Life insurance is an outstanding planned gift: easy for your donors to execute; small dollars can be leveraged for a large ultimate gift (the death benefit, or a portion of it); one policy can provide for family and one or more nonprofits; you may see an increase to your net assets; and, your donors may enjoy an income tax charitable deduction.
Making your nonprofit a beneficiary of an existing policy is easiest. A donor merely asks the insurance company for a change of beneficiary form and includes you on it, noting your legal name and federal tax ID number. (You do publicize those widely, I hope.) When talking to a donor, it’s wise to acknowledge your awareness that family comes first, and also point out that one policy can leave money to loved ones and your organization. You can be named to receive 100% of the proceeds, or a family member can get, say, 70% and you get 30%.
As well, multiple nonprofits can be beneficiaries of the same policy. That comes in handy when your donor balks because they have other charities to support. You’d rather have 10 or 15 percent of something–and share with others–than 100% of nothing.
The beneficiary designation is a revocable gift: your donor can change their mind any time. For that reason, the IRS does not grant an income tax deduction.

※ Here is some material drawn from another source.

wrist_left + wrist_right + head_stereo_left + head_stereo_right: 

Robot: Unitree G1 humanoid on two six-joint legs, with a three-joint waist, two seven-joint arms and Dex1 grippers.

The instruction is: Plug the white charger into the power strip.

For the donor willing to make their gift irrevocable, they can name you as policy owner. Because you’re the owner, you will get the premium notices. Along with the gift you should secure your donor’s pledge to keep making premium payments. When payment notices arrive in your office, you write a polite reminder to the donor, asking them to make payment to you and you turn around and pay the insurance company. When you send reminders, you have opportunities: thank your donor for their gift and show them the increased cash surrender value, as a reflection of the value of the gift to your organization.
Your CFO will like this: the owned policy is an addition to net assets. The ever-increasing (as long as premium payments are made) cash surrender value can be carried on your balance sheet. (Technically, it’s a restricted net asset; the restriction being the donor’s life.)
The premium payments your donor makes earn an income tax deduction because they are made on a policy owned by a charity. We’ve had clients credit and recognize those payments as an annual fund gift.
Your donor also earns an income tax deduction. If they give you an existing policy on which they are still making payments (i.e. not fully paid-up), their deduction is close to the policy’s cash surrender value. Precisely, it’s the interpolated terminal reserve, which is slightly higher than the cash surrender value. Talking to our clients’ donors, I always say they can expect their deduction to be roughly the cash surrender value, and they need to consult their tax advisor. Deduction limitations apply.
If the gift to you is a fully paid-up policy, meaning premium payments are no longer due, the deduction is the lesser of replacement value and cost basis. Replacement value is what it will cost to buy a comparable policy in the market and cost basis is the stream of payments the donor made over the policy’s life. Again, advise your donor to talk to their tax professional.
Life insurance makes a great planned gift. Go out and get some for your nonprofit.